At certain points during development, the subplate zone is one of the biggest areas of a fetus’ brain, but it was widely accepted that subplate neurons disappear at some point after birth. However, recently scientists have found that these vanishing cells are genetically similar to certain neurons linked to autism, causing researchers to wonder whether subplate neurons actually disappear after all.
So, scientists led by the Rockefeller University took it upon themselves to find out. Publishing their findings in the journal Cell Stem Cell, the team discovered that subplate neurons don’t just suddenly disappear, instead they become part of the cerebral cortex – an important part of the brain involved in memory, thought, language, and consciousness, among other things.
“The understanding about the subplate was that it expands and then the cells of the subplate just die out,” said study author Ali H. Brivanlou in a statement. “But we hypothesized: What if these subplate cells are not dying? What if they’re just moving to a different level of the cortex – becoming part of the cortex?”

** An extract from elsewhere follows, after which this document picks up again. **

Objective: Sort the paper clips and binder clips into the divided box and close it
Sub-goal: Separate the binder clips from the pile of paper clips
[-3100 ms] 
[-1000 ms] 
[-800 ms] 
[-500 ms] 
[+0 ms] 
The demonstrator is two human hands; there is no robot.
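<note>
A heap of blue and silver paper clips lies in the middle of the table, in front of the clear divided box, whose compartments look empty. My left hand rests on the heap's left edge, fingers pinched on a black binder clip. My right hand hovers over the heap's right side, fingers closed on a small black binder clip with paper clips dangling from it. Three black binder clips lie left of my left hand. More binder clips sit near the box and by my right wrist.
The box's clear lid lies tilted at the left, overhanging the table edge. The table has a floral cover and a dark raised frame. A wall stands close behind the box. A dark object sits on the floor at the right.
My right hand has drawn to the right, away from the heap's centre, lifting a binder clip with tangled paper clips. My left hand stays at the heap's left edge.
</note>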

The team examined brain tissue from various points in development and noticed a protein called PRDM8. Spotting this protein was important because it is normally expressed in neurons that migrate to a new location and helps cells move to the brain’s cortical plate. They then found that subplate-like neurons formed from stem cells also contained PRDM8, while lab-grown subplate neurons appeared to migrate from their original position. Therefore, the researchers realized the subplate neurons must simply be moving, not dying off.
Not only did the researchers find that the cells survived and moved, they also discovered that they mature into a number of different types of deep projection neurons, cells found deep within the cerebral cortex.
The team also found that they could manipulate what kind of projection neurons were produced. By altering WNT signaling – a process that regulates things like cell migration – they could produce either projection neurons suited to the cortex or projection neurons found elsewhere.
Better understanding projection neurons and finding ways to manipulate them is important because problems with these cells are linked to certain disorders like autism.
“A lot of the genes associated with autism are first expressed in the subplate,” explained first author Zeeshan Ozair. “And if subplate neurons don’t die but instead become part of the cortex, they will carry those mutations with them.”
The researchers hope that their results might contribute to finding ways to treat diseases that kill off deep projection neurons in the brain, like Alzheimer’s, Huntington’s disease, and amyotrophic lateral sclerosis (ALS).